[Excerpts from a dataset]

=====

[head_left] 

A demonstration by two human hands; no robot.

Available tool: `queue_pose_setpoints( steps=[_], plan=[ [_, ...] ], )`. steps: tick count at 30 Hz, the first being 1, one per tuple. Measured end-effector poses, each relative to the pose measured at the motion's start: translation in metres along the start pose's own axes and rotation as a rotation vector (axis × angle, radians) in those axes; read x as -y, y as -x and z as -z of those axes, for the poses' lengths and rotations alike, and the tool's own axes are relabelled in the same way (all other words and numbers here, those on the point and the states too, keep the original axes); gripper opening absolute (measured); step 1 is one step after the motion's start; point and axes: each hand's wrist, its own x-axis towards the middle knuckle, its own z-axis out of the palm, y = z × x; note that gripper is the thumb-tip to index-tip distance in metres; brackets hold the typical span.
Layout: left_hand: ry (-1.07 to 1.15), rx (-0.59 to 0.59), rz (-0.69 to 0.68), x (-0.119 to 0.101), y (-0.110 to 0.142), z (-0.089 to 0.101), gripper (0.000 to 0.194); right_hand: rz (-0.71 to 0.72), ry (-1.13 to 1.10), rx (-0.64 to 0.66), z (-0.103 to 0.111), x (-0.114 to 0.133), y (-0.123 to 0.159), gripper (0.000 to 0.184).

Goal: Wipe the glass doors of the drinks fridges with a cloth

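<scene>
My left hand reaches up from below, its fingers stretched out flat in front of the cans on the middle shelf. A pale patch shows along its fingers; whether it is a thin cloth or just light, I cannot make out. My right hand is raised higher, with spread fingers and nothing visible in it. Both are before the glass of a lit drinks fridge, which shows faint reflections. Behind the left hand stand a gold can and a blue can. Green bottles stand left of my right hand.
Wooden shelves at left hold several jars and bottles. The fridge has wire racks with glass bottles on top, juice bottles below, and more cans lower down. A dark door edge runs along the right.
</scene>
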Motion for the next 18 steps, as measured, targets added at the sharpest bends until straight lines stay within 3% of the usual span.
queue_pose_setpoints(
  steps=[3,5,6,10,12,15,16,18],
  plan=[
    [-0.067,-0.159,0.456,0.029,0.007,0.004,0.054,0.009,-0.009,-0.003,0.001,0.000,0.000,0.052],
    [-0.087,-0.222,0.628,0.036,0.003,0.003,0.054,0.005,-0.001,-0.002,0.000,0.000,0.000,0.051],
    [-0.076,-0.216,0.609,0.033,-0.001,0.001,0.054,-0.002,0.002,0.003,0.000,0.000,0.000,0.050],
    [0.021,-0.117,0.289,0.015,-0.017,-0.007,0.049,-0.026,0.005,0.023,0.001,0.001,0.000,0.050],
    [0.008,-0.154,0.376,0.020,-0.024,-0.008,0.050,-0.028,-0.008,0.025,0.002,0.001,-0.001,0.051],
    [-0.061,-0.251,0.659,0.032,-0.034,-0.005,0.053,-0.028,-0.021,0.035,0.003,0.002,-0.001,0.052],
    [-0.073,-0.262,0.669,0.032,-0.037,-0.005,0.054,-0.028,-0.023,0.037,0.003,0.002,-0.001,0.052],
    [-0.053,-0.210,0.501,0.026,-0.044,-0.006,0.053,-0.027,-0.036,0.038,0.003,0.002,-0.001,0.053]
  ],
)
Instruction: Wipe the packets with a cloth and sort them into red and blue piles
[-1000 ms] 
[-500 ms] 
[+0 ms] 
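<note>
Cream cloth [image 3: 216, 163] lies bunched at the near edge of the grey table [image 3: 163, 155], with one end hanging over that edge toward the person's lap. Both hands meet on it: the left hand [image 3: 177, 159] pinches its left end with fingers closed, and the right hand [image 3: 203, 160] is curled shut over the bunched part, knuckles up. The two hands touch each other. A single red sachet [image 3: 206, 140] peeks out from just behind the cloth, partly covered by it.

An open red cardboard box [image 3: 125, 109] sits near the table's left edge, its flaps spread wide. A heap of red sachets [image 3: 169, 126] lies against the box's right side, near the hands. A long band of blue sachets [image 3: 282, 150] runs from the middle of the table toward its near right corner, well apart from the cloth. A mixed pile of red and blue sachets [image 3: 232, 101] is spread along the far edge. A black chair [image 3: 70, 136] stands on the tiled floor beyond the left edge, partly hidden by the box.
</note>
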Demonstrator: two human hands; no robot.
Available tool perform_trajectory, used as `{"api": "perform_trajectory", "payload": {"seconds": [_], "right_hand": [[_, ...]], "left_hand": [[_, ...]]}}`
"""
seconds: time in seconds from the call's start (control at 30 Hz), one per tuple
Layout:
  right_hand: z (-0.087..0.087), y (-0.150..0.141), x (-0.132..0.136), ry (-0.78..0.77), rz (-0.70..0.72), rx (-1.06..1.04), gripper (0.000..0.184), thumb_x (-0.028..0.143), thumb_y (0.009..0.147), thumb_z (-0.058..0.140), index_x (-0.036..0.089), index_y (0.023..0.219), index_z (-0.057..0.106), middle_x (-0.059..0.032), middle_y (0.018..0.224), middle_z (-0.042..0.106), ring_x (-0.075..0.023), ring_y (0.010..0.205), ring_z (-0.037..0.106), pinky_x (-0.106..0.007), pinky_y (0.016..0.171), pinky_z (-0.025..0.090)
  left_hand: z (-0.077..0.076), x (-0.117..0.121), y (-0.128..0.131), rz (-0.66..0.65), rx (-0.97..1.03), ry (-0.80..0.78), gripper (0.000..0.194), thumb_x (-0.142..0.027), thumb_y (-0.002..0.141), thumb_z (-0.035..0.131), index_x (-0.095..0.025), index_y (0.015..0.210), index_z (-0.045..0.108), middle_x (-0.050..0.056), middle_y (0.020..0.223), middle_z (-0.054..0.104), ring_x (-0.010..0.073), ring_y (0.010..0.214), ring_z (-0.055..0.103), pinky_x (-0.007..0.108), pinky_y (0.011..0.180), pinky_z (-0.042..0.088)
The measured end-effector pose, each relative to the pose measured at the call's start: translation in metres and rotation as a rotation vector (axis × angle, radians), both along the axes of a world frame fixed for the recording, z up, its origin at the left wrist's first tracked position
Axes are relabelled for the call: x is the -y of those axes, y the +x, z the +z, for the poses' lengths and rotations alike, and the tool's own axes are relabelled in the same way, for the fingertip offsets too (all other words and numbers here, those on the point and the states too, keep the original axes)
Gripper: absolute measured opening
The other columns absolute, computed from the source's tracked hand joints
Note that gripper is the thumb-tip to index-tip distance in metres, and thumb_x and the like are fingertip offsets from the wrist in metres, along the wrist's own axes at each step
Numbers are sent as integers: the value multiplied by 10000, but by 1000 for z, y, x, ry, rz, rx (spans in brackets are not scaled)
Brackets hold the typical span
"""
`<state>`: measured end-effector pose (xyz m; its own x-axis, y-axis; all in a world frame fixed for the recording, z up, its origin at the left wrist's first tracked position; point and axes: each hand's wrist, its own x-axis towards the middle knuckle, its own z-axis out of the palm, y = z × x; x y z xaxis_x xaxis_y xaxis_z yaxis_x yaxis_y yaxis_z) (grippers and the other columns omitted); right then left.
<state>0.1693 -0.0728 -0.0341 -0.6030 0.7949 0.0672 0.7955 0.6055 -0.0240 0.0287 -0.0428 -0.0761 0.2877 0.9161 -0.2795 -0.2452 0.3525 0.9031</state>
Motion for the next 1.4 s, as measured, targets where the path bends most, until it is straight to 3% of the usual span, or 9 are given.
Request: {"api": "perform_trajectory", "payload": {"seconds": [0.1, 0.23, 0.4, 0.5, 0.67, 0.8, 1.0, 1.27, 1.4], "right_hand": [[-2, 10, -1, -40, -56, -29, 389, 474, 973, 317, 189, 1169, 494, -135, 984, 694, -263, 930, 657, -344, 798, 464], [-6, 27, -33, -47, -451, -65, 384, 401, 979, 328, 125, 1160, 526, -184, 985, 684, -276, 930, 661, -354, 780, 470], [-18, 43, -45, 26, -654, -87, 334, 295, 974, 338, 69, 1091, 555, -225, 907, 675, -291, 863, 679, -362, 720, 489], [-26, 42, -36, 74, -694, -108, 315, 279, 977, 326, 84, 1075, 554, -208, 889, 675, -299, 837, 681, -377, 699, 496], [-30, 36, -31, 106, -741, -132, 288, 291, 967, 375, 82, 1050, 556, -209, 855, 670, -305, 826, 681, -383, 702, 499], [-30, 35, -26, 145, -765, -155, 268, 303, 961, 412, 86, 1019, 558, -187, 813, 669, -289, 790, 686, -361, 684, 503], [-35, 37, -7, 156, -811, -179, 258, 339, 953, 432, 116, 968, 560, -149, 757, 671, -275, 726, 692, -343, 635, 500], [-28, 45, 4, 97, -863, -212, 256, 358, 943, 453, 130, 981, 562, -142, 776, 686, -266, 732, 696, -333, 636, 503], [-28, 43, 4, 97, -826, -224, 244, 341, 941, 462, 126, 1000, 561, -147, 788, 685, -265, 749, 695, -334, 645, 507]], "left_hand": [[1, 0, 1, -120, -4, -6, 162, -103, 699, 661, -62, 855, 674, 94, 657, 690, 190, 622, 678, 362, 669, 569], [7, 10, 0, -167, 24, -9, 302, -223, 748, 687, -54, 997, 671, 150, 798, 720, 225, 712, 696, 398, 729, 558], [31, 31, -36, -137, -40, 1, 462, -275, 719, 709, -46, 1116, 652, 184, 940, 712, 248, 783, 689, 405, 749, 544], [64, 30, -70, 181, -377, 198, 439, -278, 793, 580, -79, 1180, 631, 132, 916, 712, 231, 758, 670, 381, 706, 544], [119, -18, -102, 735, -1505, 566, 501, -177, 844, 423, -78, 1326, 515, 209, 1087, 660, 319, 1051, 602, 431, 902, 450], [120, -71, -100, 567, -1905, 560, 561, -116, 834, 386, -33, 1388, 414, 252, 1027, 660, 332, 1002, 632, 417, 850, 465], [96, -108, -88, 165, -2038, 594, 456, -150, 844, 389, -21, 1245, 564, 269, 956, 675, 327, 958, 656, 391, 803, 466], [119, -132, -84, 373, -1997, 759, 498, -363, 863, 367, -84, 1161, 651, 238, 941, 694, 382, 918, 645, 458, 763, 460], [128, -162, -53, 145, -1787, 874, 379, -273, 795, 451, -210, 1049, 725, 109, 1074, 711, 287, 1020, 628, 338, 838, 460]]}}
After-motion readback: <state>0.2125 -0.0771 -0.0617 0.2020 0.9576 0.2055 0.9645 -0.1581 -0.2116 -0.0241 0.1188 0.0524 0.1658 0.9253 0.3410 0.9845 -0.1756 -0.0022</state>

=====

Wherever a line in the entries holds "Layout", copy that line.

Layout: left_hand: ry (-1.07 to 1.15), rx (-0.59 to 0.59), rz (-0.69 to 0.68), x (-0.119 to 0.101), y (-0.110 to 0.142), z (-0.089 to 0.101), gripper (0.000 to 0.194); right_hand: rz (-0.71 to 0.72), ry (-1.13 to 1.10), rx (-0.64 to 0.66), z (-0.103 to 0.111), x (-0.114 to 0.133), y (-0.123 to 0.159), gripper (0.000 to 0.184).
Layout:

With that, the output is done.